Firstly you cannot go into an Italian supermarket without being accosted by migrants at the trolley park for money, I refuse to hand over any. When you come out with your shopping you are asked again for money and often followed back to your car. One persistent migrant once watched me unload my groceries into the car and had the cheek to say you have money for ice cream but you won’t give me anything. I was furious and explained to him that I had worked for 42 years to earn my money not stood with my hand out. The larger the supermarket the more migrants and the more intimidation, sometimes I dread taking my trolley back to be harassed for the Euro deposit. These people all have fancy mobile phones, apparently they need them to keep in touch with their family even though they need my money to buy water.

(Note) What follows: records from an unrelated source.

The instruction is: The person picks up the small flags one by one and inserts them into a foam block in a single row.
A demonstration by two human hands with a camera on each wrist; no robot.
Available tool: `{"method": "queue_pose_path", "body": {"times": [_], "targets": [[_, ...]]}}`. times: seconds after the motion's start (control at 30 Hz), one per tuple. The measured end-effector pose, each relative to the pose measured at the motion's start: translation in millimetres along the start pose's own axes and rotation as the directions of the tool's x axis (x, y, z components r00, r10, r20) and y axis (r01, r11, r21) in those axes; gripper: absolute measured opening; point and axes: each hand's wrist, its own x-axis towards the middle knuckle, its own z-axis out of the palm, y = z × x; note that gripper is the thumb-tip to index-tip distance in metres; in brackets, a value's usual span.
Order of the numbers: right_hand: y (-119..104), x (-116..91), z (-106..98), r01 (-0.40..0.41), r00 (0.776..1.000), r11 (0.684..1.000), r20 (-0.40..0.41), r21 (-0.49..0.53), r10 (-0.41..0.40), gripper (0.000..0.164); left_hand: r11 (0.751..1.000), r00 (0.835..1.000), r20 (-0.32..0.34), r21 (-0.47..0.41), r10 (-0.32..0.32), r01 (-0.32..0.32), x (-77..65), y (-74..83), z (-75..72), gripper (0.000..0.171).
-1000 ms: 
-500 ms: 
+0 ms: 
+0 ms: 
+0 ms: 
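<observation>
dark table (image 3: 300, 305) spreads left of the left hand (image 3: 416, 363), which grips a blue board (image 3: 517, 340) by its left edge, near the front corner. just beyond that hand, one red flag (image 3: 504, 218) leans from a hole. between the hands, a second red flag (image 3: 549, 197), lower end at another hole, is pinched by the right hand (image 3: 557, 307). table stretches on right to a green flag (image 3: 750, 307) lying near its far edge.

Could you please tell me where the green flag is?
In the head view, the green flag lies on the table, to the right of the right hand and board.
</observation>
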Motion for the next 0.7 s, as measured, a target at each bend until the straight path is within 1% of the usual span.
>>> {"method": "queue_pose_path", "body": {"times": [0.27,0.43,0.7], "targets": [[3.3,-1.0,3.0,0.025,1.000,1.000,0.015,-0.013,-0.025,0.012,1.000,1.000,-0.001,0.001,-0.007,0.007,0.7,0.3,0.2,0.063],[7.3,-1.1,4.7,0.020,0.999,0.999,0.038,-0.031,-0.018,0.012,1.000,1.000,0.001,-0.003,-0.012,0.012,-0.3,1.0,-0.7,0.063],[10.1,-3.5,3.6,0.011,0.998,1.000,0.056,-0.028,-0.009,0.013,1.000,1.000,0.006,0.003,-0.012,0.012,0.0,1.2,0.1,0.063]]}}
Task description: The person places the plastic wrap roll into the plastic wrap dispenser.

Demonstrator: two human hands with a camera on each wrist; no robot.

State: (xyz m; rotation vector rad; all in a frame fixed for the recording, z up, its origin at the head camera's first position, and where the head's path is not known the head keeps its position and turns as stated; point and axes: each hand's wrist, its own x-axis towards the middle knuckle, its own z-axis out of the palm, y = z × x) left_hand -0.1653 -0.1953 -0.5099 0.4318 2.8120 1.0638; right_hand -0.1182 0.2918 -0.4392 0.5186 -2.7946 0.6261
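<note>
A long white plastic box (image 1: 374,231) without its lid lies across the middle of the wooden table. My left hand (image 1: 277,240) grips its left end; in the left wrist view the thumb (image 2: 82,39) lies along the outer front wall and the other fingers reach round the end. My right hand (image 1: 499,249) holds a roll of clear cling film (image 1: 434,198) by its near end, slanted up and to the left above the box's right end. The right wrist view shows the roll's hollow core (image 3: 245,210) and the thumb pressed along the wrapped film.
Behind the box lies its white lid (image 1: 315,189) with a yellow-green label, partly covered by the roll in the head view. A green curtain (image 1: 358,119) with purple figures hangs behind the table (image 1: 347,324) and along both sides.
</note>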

Once a guy asked Mr FF for a few euro, Mr FF suggested that rather than just hang around the guy spend his time picking up litter in the car park while we shopped and we would pay him for doing this. When we came out the man had done nothing and still wanted money.
Even shopping at Ikea in Rome we were harassed by someone wanting to help us unload our shopping, he said he worked there, maybe in his mind he did but not for Ikea and not in any official tax paying way.
Our little village with 700 inhabitants took in, housed and fed, about 30 people. Not all migrants but all adult men with problems, homelessness, abuse, addiction. They used to congregate in the palazzo near the church waiting for their next meal provided by the ladies of the church. Few of them spoke when greeted, none of them did anything like help keep the village clean and tidy, and believe me litter is a huge problem throughout Lazio. Now the church is concentrating on its own community, the number of priests we have has reduced and there is less help for outsiders.
Then there are the black prostitutes who stand on the country roads waiting for business and wearing very little. I have no doubt they are pimped, controlled and probably on drugs, I feel very sad for them and worry for their safety. Or I would if they didn’t appear to relish what they are doing, even pulling down their pants and shaking their bare bottoms to passing traffic. Did they leave their country in search of a better life to end up on the streets, do the supermarket men think they have a better life begging. I have no idea of the horrors they left behind, no idea what they endured to get to Italy but I do know they need to start making this better life happen for themselves and giving something back would be a good start.
Thanks for enlightening us on one of the problems of mass migration. Fortunately, we have not seen any of this in Australia, though we have been hit with lots of protests about our Stop The Boats policy.